- **Work instructions**: Copy every line of the material below word for word.

- **Supplied data**:
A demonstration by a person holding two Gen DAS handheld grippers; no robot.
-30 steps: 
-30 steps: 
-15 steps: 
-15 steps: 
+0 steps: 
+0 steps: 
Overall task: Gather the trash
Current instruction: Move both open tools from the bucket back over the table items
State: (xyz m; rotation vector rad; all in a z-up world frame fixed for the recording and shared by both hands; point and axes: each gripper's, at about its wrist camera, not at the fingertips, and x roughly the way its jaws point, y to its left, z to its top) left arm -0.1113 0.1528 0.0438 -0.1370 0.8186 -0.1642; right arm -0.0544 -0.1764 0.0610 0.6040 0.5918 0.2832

- **Exercise solution**:
A demonstration by a person holding two Gen DAS handheld grippers; no robot.
-30 steps: 
-30 steps: 
-15 steps: 
-15 steps: 
+0 steps: 
+0 steps: 
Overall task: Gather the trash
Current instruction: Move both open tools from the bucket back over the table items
State: (xyz m; rotation vector rad; all in a z-up world frame fixed for the recording and shared by both hands; point and axes: each gripper's, at about its wrist camera, not at the fingertips, and x roughly the way its jaws point, y to its left, z to its top) left arm -0.1113 0.1528 0.0438 -0.1370 0.8186 -0.1642; right arm -0.0544 -0.1764 0.0610 0.6040 0.5918 0.2832

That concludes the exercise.